Tutti contro Sgarbi. Prima, durante e dopo. L’annuncio di una migrazione romana alle Politiche, dato dallo stesso Vittorio Sgarbi, nel corso di una trasmissione radiofonica, nei giorni scorsi, ha messo al centro del mirino il professore, che in fondo aspettava solo questo per replicare e passare al contrattacco, riunendo una vasta platea di censori, a partire dai ‘grillini’, che accusano adesso il critico ferrarese d’aver usato l’esperienza, (brevina pare) del governo regionale siciliano come un tram di quelli che servono solo per un breve tratto. Prima di arrivare alle corse veloci della metropolitana.
Provando a mettere un po’ d’ordine nella cronologia dei fatti e degli annunci, non va dimenticato che dopo l’esordio del 12 settembre, ad alzo zero su Musumeci, Sgarbi, che aveva annunciato ai primi di settembre la corsa solitaria per Palazzo d’Orleans, salvo poi scoprire il 28 settembre “percorsi comuni” che lo portarono dritto dritto nell’esecutivo dell’attuale presidente della Regione, non ha mai fatto mistero, tranne per qualche titolo ‘lanciato’ un po’ troppo frettolosamente, che avrebbe preferito la ribalta nazionale, alla gestione delle emergenze dei custodi nelle feste comandate e al difficile rilancio delle politiche dei Beni culturali in Sicilia.
Si può discutere sulla liceità e l’opportunità del reclutamento quasi part-time di una personalità di questo tipo, che non manca mai, in ogni caso di risultare di interesse, da parte di chi organizza campagne elettorali e governi regionali, ma non si deve dimenticare il contesto della vigilia, tutt’altro che scontato, in cui Nello Musumeci ha tentato il suo terzo assalto, poi rivelatosi vincente, alla presidenza della Regione. Al di là delle uscite autoreferenziali di chi si accredita con un movimento di una percentuale di voti, tutta da dimostrare, la ricucitura verso l’unità è stata la parola d’ordine del centrodestra che, tornato unito, ha sconfitto 5stelle e centrosinistra.

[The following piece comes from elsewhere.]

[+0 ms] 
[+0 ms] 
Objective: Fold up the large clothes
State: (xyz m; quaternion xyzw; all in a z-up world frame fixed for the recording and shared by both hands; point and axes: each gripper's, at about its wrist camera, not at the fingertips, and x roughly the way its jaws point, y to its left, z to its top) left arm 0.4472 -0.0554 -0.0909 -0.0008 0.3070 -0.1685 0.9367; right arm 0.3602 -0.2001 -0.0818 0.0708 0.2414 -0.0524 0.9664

Rimane da interrogarsi piuttosto su due cose. Quando l’Italia, (e la Sicilia) saranno Paesi sufficientemente maturi per sviluppare leggi elettorali che non risultino di basso profilo e respiro corto, come nel caso dell’ultima legge elettorale nazionale studiata da Renzi per partorire un inevitabile governo delle larghe intese, e perché la politica spesso non riesca a rinunciare a quella parte di spettacolo, che ingolfa il dibattito e la riflessione, distoglie l’attenzione dalle cose e le proietta in una dimensione spesso poco utile.
Un discorso questo, intendiamoci, che vale per ogni partito e schieramento che nelle prossime settimane, manderà in campo attori, personaggi dello sport e dello spettacolo, testimonial di un messaggio impreciso spesso slegato dalla politica e dai territori.
Negli anni della prima stagione dei collegi e del maggioritario, ma anche nei giorni lontani del proporzionale puro, si è sempre cercata la personalità dalle vetrina facile e individuabile.
Una questione diversa invece è quella che riguarda il valore aggiunto delle scelte che Sgarbi può essere in condizione di dare da una postazione di governo come quella dei Beni culturali. Su questo la Sicilia perde in ogni caso un protagonista estroverso, ma di valore. Oggi di Sgarbi in giro non ce ne sono molti, e la gente, per quel poco che ancora andrà a votare, ha gli occhi aperti e le tasche piene.